The street has become congested and chaotic with cars too close together, she said, adding that accidents are “much, much more frequent” after the city’s project.

“They think this is safer?” she asked. “Are they out of their mind?”

City Traffic Engineer Eric Widstrand “resigned to explore opportunities in the private sector,” according to Public Works Director Craig Beck, who added the city will go through a recruitment process to fill the position.

Meanwhile, Carl Hickman, the city’s assistant traffic engineer, has been out on Broadway assessing the situation. Hickman is looking for opportunities where red curbing could be reduced to add space for parking. In addition, Hickman found other aspects here and there that could use tweaking to improve the project.

“It’s an ongoing challenge,” he said. “We are going to make adjustments where we can.”

He said speed sensors will be placed in the coming weeks to measure how fast cars are traveling with the new configuration. Then in six months or so, it will be measured again to compare the figures.

Second District Councilwoman Jeannine Pearce, whose district includes the Broadway changes in question, posted on Facebook July 13.

“My team and I spent all week on the Broadway Corridor. We talked to businesses we hadn’t yet, we surveyed the changes and on Friday I had (City Manager) Pat West and Craig Beck join me on the corridor to see exactly how we could improve the corridor.

“Here’s what we heard this week:

“1. There were spots in front of my business removed.

“2. Business went down during construction and after, but it’s back up now.

“3. Loading zones are needed for restaurants.

“4. I watched buses not pull all the (way) in the red zone, but stop well before where the bus bench was – meaning there is space for additional parking.”

To resolve the issues, Pearce wrote red curbs at all bus stops would be reduced and the benches pushed closer to the intersection to create one or two extra spots at each intersection. The spots would become loading zones and then overnight parking.

The black “parking blocks” will be moved 18 inches to give cars more space, signage or paint would be added in certain spots for bike safety and a crosswalk added at Esperanza Avenue, she wrote.

And she would “agendize an item to change trash pick up to 4 a.m.”

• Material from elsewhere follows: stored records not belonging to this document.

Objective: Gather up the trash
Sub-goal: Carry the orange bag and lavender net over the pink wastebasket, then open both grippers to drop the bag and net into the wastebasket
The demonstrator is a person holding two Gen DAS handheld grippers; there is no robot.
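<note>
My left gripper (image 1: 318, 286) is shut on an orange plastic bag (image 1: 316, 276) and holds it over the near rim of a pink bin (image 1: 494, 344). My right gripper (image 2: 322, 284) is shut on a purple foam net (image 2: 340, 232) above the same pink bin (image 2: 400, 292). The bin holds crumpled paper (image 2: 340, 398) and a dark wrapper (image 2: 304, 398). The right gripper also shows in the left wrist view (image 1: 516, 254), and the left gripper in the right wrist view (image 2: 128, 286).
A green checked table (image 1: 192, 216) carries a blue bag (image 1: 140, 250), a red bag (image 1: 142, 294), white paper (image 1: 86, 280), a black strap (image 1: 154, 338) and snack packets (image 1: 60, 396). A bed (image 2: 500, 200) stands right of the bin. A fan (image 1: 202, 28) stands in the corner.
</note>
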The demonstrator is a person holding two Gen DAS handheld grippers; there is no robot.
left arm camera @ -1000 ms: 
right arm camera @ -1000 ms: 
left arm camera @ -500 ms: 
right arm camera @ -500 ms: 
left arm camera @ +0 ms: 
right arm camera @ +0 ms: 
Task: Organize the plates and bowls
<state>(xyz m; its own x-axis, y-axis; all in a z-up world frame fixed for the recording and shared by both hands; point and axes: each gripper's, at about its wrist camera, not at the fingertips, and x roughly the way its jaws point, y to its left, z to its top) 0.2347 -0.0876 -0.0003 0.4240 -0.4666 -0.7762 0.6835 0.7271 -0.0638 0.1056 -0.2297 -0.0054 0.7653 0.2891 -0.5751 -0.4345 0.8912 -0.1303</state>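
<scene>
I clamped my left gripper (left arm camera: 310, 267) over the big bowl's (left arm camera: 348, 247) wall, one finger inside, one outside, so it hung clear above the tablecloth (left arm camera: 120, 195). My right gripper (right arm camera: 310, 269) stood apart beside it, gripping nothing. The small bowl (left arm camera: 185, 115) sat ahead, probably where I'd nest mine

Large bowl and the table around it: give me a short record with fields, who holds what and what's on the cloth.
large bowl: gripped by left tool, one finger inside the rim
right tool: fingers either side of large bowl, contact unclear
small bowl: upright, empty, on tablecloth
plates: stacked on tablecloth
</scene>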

However, various businesses and residents say her show up is late and they are leery of minor tuning. And Colvin said she has yet to hear back from Pearce, who stood her and other business owners up at a scheduled meeting at Gallagher’s Pub & Grill last October.

Candidate Fox, who is now challenging Pearce, said, “Putting lipstick on this pig will not change the pig.”

“Cosmetics are not what is needed,” he said. “Structural change is required for the safety of all. A 15,000-car per day corridor has been destroyed along with its businesses. Those cars now shoot through neighborhoods on Third Street, First, Second and Ocean Boulevard, impacting their quality of life. 

“We have had more accidents since this road diet than we have had in over 30 years.”

 According to Pearce’s Facebook, “This street is designed to save lives, slow traffic. We are still working to improve what the traffic engineers designed – to have it match with how we all move in (the) corridor.”

Fox, who organized the protest, said the street cannot be fixed with minor adjustments here and there.